We agree that the off topic discussion was a distraction. The current jail is a dilapidated mess contributing to half the problem. Yes, I’ve been in there and not, as the speculation suggests, an employee. The other half is the Health Department shirking responsibility for mental health services – especially when dealing with law enforcement agencies. And I’m back to suggesting that the BOS has the responsibility for the lack of action on this issue. Both of those spoiled children work for us through them.


Slo turns down grant money for low income housing annually!! Lame gentrified city!

Jon Tatro

The mentally ill need to be housed until they are better. If you let them free they will kill you or themselves that is why they are called mentally ill. Yes it should be done humanely but they often make the difficult circumstances to help keep themselves safe.


Audits have a way of turning up all kinds of waste in departments where employees get generous overtime. Employees pre-arrange filling in for each other so they can rack up extra hours at time and a half or double time. An audit, and some basic rule changes prohibiting overtime beyond a certain point or only under specific exceptions to that point, might show there is money for more health staffing and at the very least save tax payer money.


If you want to have a study on this just go to any fire department. They are the experts.

In one of the local cities out of the 20 top paid employees 15 are firemen. You figure it out.


Grand Jury anyone?


Someone needs to call Dr. Butros who used to work for the county. And QUIT! 468-2000.


The only issue here is funding. The solution is easy if you have deep pockets. Provide adequate funding to Mental Health and the Sheriff’s Department and the problem is solved.

This report for the most part addresses under staffing. One just needs to go to and you can see what the costs are for additional employees in the different categories.

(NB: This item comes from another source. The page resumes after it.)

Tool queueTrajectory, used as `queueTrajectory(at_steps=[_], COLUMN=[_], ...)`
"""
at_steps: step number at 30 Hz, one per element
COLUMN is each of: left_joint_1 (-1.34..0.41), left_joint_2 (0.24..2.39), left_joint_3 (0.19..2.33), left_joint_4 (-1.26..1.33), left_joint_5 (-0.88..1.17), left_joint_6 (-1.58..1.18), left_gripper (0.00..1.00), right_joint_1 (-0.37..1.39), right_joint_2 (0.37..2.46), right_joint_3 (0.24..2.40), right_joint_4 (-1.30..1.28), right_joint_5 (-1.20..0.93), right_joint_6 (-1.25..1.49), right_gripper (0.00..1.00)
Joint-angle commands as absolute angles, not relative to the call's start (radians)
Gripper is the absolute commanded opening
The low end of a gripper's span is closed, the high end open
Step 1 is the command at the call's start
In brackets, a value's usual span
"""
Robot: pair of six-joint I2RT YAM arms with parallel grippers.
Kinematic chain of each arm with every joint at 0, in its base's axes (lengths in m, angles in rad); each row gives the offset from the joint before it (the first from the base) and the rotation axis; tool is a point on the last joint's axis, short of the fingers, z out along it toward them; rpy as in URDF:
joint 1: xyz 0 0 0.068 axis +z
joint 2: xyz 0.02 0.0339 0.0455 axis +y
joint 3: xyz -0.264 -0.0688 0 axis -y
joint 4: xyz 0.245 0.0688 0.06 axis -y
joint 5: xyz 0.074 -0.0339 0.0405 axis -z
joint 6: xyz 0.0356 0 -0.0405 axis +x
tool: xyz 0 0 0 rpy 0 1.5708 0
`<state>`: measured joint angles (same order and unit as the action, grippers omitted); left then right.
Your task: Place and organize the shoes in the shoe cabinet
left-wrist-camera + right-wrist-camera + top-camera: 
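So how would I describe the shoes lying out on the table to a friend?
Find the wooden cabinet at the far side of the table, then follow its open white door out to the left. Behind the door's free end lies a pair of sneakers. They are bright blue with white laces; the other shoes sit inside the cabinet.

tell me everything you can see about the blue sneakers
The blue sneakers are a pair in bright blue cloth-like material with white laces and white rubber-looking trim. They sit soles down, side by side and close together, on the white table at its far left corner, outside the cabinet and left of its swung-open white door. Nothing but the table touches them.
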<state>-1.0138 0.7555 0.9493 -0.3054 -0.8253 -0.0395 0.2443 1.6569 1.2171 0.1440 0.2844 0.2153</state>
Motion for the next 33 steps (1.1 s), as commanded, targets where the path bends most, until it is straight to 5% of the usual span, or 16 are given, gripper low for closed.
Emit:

The costs with benefits are almost impressive to say the least.

But what the real cause is that most criminals and mentally disturbed people don’t vote on their own.


Keep in mind…the lunatics are running the asylum.


Thank you for this important report.


SMH. All the talk about the Sheriff wasting money on the boat… it was a federal grant! The thing gets used like any other cop car, just on the water. Think about the fire last summer at Naci or ANY crime near our coast. The Coast guard is great, but the SO has primary responsibility for a ways (1 mile or something)

As fo the issue of this article, it’s a money thing. The BOS controls the money and should be making the decisions. BOS decision, now that’s the oxymoron at the root of the problem.


I know this may difficult for you to understand my.02, but where do you think federal grant money comes from? Do you think it simply hangs like fruit off of low hanging branches? ITS TAX MONEY that we all put into the system. Agencies throughout the country get grant money for crap they don’t need, when it could be better spent on our worn out infrastructure like highways and bridges, etc.

Considering we already have a coast guard, as well as licensed marine salvage masters, the panga tow boat was just another toy.

Anyway discussions about Parkinson’s Navy distracts from the real story here and I patiently await the rest of the story about what happened in the jail that caused death to a 36 year old man.

Please keep us updated Karen Velie


Will someone PLEEEEEEEEEEEEEEASE contact the Grand Jury?


And where did this “FREE” federal grant money come from? hint taxpayers.

Kaiser Bill

Cute, another St Ian shill. Sheriff Dept employee or spouse?